Con su sayo raído y sucio, Giuseppe Labre, hablaba al carnicero que le había dado hospitalidad en la trastienda de su local, una simple habitación con un mostrador de madera que daba a la calle.
Sin embargo, Eneas no conocía ni el rione Monti, ni la Suburra ni quién era ese peregrino vagabundo.
A la mañana siguiente consultando el mapa vio el Rione Monti (Montes) con via dei Serpenti que lo atravesaba. Vio que estaba muy cerca de su casa y tras saludar a Armando, bajó por via Cavour hasta el cruce con via dei Serpenti.

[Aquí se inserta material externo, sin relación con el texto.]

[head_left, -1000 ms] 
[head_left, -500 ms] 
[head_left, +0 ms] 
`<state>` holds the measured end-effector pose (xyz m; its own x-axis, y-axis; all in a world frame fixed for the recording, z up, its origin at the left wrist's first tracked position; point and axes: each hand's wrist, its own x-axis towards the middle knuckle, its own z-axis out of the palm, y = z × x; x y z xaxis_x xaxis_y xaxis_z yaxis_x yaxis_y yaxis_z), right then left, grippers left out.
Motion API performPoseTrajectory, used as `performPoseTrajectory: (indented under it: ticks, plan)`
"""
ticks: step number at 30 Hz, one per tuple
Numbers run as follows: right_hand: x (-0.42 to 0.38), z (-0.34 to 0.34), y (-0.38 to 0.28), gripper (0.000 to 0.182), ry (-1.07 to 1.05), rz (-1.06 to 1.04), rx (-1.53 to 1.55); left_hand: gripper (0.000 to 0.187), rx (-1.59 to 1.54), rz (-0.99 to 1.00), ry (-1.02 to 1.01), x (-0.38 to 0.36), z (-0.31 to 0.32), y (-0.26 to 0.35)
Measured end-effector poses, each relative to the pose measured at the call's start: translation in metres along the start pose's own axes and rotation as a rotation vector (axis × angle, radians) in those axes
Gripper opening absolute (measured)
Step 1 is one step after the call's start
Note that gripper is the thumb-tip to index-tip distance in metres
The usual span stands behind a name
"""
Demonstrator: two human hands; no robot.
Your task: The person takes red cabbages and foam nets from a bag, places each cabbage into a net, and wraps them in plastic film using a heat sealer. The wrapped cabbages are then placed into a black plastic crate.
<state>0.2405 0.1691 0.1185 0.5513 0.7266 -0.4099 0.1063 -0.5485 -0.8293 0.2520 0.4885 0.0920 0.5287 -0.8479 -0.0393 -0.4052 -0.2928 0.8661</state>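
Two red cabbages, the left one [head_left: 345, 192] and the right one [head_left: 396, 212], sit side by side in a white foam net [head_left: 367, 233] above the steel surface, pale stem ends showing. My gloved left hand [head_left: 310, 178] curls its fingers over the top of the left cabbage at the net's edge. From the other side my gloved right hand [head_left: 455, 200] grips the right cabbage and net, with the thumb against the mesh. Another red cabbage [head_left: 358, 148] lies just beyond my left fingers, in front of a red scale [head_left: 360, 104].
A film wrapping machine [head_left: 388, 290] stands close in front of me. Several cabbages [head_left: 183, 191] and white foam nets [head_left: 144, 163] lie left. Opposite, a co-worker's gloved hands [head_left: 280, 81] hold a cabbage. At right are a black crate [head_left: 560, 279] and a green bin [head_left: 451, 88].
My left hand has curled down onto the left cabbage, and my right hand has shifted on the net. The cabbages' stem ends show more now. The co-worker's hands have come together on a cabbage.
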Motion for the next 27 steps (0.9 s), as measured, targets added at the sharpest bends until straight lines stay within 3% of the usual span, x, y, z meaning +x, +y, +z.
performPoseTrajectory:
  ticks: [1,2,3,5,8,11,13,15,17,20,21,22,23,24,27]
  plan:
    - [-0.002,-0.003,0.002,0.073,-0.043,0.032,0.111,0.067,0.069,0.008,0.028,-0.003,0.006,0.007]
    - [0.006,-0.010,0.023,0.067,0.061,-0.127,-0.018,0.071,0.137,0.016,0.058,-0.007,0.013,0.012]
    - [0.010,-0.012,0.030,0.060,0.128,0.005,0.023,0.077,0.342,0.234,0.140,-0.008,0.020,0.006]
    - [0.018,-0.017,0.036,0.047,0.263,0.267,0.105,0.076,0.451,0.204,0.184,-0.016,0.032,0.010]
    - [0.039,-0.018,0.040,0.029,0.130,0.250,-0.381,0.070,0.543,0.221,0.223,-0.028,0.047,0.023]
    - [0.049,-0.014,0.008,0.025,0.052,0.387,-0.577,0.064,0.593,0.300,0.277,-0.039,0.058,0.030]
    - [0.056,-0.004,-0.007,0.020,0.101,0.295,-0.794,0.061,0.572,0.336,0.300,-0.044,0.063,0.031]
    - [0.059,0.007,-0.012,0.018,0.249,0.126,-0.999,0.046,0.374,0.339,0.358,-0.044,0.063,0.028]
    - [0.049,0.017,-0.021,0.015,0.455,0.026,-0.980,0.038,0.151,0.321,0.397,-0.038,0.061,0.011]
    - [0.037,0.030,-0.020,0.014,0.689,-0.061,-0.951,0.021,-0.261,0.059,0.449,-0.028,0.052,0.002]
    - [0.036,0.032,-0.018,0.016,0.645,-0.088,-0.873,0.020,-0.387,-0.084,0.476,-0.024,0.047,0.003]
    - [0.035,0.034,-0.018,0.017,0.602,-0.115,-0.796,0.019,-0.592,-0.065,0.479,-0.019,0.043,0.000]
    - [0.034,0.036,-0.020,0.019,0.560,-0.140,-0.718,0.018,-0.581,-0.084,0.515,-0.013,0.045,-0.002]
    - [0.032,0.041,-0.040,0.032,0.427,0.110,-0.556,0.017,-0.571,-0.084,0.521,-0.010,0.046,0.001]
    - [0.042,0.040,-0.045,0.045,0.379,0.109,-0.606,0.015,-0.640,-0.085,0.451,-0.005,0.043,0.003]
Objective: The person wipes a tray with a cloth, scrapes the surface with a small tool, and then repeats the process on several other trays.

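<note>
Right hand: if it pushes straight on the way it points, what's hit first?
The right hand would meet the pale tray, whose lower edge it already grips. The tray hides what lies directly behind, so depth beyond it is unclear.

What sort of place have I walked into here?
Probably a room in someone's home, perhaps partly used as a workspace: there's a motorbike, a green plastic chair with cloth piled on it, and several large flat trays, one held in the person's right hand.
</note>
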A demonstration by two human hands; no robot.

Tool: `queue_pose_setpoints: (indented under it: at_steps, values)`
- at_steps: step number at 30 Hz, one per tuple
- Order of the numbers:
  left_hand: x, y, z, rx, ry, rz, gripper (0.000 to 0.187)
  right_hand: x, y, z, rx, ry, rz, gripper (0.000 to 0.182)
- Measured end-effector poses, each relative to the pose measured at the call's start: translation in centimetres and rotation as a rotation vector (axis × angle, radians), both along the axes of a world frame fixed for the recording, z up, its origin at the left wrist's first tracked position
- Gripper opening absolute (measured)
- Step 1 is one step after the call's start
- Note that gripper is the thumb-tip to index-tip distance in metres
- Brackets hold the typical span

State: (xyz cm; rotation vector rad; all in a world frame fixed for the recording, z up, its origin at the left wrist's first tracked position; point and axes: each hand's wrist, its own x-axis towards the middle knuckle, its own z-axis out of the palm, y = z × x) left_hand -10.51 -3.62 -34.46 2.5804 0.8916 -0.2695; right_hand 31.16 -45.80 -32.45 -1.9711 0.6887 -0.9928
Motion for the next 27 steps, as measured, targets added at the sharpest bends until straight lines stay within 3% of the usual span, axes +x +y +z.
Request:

Un grupo de muchachos entraba en un bar que hacía esquina. En frente, una iglesia arropada por las casas y la vida del barrio, sin la sensación, que tantas iglesias le habían producido, de estar separadas, subrayadas por las calles o plazas como una frase importante. Era una parte más del barrio, con su carácter, como también tenía caracter la plaza con su fuente a su derecha o la casa cubierta de una extraña enredadera o la pequeña ex-iglesia de San Salvatore.
Via Cavour había excavado un surco que circunscribe el barrio, como un río que separa colinas. Del Viminale bajan serpenteando sus calles hasta el foro de Augusto como torrentes que con el sol de marzo empiezan a reverdecer en sus orillas.
Eneas entró en la iglesia, ancha, casi cuadrada, sin la sensación de lejanía. Parecía que también dentro era un espacio más del barrio, que esperaba a los pasantes invitándoles a entrar, que salía a su encuentro en vez de esperarles al final de un largo pasillo. Una iglesia para viandantes, a la vera de un camino, construida para unir dentro y fuera, un siglo y otro, vidas y formas de entender el arte. Y allí, en el centro, una luz iluminaba una mujer, tocada con un manto del mil y una noches con un niño en brazos.

A la izquierda, recostado en un duro lecho, la imagen de Giuseppe Labre. En su piedra gris, el recuerdo de su sayo raído se hacía imperecedero.
Otra imagen de piedra, el Pasquino, en un diálogo de siglos, había ironizado sobre su vida y su muerte: con él hasta los piojos han llegado al cielo. Un elogio impersonal, sarcástico, pero consolador.
Eneas se sentía heredero de un reino y un perfecto desconocido, ignorado por todos en aquella ciudad que al parecer estaba llena de gente ‘importante’.
Al salir, cogió a la derecha por una calle-torrente con sus sampietrini irregulares como cantos rodados por el flujo de tantos viajeros. Un cauce irregular que iba a estrellarse contra el muro que aisla la Suburra del Foro de Augusto. Un muro imponente que quizás construyeron para que los piojos no pudieran saltarlo.